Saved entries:
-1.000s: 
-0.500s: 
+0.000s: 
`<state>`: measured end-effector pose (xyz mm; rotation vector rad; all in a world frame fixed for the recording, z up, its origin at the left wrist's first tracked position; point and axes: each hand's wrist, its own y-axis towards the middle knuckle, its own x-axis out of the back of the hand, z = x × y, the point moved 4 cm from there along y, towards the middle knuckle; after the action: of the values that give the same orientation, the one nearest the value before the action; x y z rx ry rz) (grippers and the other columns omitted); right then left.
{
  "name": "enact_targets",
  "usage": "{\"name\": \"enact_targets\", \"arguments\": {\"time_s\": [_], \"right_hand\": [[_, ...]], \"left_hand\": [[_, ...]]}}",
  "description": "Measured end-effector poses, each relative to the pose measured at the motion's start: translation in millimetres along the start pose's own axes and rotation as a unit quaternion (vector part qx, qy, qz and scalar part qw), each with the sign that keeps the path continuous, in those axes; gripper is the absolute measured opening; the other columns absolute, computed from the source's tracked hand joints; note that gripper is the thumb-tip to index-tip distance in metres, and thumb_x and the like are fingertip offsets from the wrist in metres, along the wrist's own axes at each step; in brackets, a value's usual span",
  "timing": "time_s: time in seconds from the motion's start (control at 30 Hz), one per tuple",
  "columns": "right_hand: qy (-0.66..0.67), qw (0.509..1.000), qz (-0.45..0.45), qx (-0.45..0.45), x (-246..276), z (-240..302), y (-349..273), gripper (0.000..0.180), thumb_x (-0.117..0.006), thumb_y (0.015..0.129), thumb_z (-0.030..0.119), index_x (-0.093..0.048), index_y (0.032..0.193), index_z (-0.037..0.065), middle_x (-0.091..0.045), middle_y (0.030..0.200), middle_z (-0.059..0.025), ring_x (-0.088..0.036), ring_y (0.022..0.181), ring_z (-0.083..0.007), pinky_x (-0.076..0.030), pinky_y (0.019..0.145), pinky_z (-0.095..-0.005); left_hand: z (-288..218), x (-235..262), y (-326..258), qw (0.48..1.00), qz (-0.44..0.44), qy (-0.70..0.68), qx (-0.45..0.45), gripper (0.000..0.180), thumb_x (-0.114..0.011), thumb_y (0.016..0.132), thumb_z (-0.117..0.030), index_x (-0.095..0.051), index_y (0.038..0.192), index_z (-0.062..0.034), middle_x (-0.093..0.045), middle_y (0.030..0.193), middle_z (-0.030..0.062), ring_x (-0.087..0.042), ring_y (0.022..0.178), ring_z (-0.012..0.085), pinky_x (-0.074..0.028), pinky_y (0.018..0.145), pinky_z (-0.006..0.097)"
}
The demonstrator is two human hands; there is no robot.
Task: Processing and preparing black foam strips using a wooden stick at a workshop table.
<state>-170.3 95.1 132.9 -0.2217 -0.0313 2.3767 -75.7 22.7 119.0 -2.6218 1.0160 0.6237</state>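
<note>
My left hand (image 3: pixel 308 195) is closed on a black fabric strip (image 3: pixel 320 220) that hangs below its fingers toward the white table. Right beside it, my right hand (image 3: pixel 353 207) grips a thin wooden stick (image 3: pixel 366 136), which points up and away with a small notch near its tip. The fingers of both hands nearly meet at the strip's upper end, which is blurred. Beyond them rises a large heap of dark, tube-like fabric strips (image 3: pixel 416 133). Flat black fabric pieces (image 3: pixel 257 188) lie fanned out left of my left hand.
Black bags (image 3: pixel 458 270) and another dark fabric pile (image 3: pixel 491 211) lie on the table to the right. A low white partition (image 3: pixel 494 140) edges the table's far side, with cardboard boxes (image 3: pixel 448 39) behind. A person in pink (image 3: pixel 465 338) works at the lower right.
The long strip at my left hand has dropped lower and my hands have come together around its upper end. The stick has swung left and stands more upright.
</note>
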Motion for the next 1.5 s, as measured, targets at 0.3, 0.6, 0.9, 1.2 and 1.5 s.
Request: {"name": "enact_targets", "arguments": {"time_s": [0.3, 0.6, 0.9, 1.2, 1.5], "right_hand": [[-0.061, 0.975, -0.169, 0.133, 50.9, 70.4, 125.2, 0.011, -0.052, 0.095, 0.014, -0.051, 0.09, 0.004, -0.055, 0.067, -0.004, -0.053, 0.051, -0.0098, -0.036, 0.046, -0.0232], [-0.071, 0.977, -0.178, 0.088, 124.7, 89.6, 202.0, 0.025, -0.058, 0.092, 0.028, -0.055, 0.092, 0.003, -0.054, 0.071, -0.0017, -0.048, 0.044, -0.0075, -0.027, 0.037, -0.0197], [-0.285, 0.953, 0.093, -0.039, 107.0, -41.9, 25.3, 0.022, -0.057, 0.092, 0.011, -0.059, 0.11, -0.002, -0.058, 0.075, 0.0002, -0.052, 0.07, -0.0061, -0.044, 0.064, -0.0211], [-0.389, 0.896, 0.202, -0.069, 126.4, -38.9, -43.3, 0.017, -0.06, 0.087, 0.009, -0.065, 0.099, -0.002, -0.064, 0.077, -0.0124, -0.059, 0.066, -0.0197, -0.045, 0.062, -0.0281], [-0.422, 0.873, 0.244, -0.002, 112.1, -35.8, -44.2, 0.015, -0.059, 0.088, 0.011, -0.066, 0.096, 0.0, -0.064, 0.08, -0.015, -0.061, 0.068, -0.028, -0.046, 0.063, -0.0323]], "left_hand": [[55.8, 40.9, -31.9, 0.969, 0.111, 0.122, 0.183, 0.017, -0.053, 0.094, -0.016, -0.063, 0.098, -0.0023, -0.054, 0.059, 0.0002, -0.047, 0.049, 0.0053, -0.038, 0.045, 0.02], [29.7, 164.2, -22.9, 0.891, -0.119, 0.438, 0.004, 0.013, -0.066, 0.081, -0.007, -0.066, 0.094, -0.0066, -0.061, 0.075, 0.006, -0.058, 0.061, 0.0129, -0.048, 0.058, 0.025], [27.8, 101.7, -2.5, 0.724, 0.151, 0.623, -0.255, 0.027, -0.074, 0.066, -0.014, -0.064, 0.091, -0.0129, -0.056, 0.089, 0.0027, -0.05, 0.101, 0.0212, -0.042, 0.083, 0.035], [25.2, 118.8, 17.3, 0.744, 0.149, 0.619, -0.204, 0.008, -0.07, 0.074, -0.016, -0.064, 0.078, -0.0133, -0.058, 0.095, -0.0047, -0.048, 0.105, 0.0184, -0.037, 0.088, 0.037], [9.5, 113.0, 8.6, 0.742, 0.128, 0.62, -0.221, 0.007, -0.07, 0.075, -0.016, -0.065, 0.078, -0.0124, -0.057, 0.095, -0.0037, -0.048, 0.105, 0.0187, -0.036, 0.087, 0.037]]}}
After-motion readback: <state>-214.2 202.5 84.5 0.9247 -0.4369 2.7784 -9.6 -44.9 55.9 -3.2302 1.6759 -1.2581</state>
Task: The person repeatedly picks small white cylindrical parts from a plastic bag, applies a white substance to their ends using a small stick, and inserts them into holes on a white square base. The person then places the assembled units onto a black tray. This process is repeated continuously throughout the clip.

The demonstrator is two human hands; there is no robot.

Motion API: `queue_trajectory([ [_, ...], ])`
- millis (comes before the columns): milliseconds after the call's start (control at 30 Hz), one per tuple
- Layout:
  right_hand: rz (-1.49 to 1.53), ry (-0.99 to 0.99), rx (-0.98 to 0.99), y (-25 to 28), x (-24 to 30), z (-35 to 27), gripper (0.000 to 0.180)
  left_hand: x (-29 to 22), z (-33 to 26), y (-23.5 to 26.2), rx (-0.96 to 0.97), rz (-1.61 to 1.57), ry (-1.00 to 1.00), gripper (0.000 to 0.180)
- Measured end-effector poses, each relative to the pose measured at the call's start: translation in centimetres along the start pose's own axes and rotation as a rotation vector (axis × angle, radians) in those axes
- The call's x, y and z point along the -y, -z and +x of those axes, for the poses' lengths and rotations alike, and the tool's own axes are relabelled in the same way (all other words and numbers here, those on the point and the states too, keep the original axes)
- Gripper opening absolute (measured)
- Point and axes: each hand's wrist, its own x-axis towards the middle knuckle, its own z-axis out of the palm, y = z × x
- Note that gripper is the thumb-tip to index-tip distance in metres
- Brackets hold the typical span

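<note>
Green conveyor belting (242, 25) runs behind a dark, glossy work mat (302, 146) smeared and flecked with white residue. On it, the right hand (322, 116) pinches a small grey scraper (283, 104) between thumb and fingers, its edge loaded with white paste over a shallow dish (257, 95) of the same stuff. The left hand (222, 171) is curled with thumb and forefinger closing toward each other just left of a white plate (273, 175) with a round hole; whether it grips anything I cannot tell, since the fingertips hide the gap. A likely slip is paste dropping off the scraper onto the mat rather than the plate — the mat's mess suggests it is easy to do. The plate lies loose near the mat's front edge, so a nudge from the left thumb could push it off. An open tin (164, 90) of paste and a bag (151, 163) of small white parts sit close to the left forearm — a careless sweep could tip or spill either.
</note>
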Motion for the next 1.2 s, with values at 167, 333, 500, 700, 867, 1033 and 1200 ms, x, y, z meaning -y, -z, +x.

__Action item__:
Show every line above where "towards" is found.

__Solution to this problem__:
`<state>`: measured end-effector pose (xyz mm; rotation vector rad; all in a world frame fixed for the recording, z up, its origin at the left wrist's first tracked position; point and axes: each hand's wrist, its own y-axis towards the middle knuckle, its own x-axis out of the back of the hand, z = x × y, the point moved 4 cm from there along y, towards the middle knuckle; after the action: of the values that give the same orientation, the one nearest the value before the action; x y z rx ry rz) (grippers and the other columns omitted); right then left.
- Point and axes: each hand's wrist, its own x-axis towards the middle knuckle, its own z-axis out of the palm, y = z × x

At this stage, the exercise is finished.